On Sat, Oct 04, 2008 at 09:37:29PM -0700, Mark Biggar wrote:

> trivial and vice versa. But promotion (or demotion) between IEEE floats 
> and rationals is really hard and I don't know of a language that even 
> tries.  The major problem is that the demotion from rational to IEEE 
> float is very lossy.  In general, there are many possible distinct 
> rationals that convert into the same IEEE value and converting  IEEE 
> float to the simplest rational out of that set is a very expensive 
> operation..  Once you're in rationals you probably never want to demote 

And I can't see why it's anything other than a heuristic. For example,
0.2 is an infinite binary fraction. So store that as an IEEE float (heck,
in any form of float with a binary mantissa of fixed precision) and 1/5 isn't
the *only* rational that could have got you there. Something like

0b00011001100110011001100110011001100110011001100110011 /

(900719925474099 / 4503599627370496)

would also result in the same bit pattern in the mantissa.

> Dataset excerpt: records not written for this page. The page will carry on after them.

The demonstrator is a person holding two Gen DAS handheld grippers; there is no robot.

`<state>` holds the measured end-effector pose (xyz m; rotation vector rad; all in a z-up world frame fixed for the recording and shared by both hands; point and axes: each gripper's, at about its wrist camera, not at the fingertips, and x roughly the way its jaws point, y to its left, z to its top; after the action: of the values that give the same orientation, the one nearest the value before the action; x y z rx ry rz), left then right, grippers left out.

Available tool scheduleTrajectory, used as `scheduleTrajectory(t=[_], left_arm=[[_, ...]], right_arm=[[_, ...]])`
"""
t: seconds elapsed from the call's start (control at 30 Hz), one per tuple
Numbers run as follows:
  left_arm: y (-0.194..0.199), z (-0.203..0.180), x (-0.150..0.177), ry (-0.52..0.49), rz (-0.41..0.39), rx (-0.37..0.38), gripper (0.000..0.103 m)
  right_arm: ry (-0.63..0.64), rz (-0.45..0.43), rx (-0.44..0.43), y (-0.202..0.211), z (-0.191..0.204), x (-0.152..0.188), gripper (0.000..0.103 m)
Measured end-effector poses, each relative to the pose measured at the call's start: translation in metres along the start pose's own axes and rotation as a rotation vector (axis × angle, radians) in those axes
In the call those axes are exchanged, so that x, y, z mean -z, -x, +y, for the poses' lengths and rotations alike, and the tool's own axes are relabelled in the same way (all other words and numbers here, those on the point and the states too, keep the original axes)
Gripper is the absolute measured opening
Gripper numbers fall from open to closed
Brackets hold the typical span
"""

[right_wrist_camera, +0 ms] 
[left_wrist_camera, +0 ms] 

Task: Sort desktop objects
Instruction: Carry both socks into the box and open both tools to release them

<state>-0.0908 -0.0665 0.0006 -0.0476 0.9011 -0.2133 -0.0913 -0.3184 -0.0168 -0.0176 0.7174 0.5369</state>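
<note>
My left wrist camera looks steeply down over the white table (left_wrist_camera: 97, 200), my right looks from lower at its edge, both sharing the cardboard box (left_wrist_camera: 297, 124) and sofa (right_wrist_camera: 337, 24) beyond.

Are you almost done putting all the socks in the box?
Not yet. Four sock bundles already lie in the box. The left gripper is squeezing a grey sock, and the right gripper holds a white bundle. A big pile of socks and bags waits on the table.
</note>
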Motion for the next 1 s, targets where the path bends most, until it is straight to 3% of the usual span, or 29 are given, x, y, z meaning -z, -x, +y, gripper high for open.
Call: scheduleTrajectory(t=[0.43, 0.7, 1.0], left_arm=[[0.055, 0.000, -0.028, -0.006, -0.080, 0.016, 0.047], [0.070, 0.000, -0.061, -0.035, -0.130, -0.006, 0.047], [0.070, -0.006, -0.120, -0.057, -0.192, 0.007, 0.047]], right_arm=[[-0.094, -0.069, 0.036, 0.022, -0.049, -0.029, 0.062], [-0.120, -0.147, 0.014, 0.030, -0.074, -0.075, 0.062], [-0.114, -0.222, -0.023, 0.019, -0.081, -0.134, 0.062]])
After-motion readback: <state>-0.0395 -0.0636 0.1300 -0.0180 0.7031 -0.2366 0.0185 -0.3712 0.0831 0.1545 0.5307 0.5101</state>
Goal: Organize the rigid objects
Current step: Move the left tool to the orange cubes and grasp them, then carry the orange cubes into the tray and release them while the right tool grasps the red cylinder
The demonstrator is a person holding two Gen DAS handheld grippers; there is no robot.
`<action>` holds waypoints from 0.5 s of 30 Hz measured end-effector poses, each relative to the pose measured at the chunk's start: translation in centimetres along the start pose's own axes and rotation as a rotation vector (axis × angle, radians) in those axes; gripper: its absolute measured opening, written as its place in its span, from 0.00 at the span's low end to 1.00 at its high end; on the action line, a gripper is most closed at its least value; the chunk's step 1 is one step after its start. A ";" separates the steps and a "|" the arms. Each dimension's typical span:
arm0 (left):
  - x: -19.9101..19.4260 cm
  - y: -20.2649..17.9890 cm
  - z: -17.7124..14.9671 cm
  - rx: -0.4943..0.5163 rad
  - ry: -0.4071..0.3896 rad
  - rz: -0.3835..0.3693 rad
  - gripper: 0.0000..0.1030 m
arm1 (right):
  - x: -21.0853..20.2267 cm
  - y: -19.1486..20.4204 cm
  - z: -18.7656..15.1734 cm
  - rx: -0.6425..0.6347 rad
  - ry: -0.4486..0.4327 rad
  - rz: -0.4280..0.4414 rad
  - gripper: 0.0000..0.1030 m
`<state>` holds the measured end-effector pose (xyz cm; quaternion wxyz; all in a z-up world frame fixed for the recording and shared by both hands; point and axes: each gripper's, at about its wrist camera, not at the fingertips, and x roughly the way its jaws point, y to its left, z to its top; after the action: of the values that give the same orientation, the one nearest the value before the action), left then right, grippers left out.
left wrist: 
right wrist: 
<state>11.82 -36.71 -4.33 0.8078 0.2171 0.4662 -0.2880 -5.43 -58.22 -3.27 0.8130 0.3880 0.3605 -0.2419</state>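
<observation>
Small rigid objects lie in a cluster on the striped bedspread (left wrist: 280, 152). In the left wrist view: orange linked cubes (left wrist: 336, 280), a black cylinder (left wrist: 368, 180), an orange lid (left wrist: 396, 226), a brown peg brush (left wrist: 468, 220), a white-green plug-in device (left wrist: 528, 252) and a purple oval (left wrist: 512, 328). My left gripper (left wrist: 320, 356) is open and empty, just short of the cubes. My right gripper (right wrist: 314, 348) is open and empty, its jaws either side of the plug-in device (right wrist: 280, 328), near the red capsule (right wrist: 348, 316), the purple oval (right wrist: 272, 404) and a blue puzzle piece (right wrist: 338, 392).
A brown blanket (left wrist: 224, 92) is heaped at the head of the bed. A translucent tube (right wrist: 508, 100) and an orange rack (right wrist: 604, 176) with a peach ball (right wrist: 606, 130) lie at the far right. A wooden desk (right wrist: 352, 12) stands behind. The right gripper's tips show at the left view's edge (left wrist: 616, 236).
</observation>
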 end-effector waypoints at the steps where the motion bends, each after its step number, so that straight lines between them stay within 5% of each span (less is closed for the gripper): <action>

How does the implementation tell which rational the floating point value
actually came from

> back to IEEE (except possibly at the very end).  Every language that 
> supports rationals, that I know of, leaves it up to the programmer to 
> decide whether they will be doing computations in IEEE float or 
> rationals and do not try to automatically convert back and forth.  I 
> looked at thos and basically gave up when I was writing the perl 5 
> Bigint and Bigrat packages.
> Before you discuss implementations, you should define exactly what rules 
> you are going to use for promotion and demotion between the various types.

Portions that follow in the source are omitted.